In einem dem Post beigefügten Video sagte Kennedy, er habe erfahren, dass „mehr als 1000 deutsche Ärzte und Tausende ihrer Patienten“ derzeit strafrechtlich verfolgt und bestraft würden, weil sie während der Corona-Pandemie Ausnahmen vom Tragen von Masken und von Impfungen gegen Covid-19 gewährt hätten. „Die Berichte aus Deutschland zeigen, dass die Regierung die Autonomie der Patienten beiseiteschiebt und die Möglichkeiten der Menschen einschränkt, bei medizinischen Entscheidungen nach ihren eigenen Überzeugungen zu handeln.“
Aus Berlin kam prompt klare Gegenwehr: Bundesgesundheitsministerin Nina Warken widersprach dem US-Minister entschieden und nannte dessen Aussagen „faktisch falsch“. „Wer aus medizinischen, ethischen oder persönlichen Gründen keine Impfungen anbieten wollte, machte sich weder strafbar, noch mussten Sanktionen befürchtet werden“, entgegnete Warken.
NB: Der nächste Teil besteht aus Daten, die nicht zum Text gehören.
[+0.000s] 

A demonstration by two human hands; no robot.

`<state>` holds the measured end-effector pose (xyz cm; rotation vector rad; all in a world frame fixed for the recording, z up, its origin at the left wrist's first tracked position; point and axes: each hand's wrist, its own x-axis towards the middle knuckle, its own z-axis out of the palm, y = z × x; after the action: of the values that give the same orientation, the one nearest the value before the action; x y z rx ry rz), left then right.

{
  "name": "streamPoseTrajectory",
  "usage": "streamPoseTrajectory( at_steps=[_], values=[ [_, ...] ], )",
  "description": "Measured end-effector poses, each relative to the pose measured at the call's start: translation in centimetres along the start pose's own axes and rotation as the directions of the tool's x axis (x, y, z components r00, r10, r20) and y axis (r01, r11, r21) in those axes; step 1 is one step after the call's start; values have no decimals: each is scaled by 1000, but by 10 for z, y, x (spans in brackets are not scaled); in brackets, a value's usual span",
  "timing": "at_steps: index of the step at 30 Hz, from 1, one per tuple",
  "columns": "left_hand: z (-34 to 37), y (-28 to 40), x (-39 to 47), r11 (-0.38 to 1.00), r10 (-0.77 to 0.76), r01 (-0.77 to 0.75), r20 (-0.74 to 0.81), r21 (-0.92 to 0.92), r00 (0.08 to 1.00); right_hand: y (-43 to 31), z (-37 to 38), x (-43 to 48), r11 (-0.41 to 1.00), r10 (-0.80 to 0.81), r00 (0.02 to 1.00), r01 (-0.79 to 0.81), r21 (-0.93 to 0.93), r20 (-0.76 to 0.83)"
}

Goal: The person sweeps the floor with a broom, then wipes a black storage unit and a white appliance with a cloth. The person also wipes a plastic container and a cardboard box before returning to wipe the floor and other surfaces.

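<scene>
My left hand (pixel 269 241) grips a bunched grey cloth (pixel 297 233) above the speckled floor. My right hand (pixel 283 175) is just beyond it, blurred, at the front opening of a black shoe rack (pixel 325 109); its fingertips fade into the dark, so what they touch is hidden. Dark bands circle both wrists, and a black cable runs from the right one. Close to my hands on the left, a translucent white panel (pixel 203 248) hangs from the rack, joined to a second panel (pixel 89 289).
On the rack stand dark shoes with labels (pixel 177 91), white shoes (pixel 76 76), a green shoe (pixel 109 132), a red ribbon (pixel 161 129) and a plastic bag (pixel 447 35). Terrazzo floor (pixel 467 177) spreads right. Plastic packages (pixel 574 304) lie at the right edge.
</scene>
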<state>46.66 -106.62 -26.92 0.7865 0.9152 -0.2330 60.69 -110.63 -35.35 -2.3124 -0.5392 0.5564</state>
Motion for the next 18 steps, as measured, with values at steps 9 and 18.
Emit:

Kennedy Jr. gilt als besonders umstrittene Personalie im Kabinett von US-Präsident Donald Trump. Der Neffe des einstigen US-Präsidenten John F. Kennedy hatte vielfach Zweifel an Impfungen gestreut, Verschwörungstheorien verbreitet und mit schrillen Wortmeldungen von sich reden gemacht.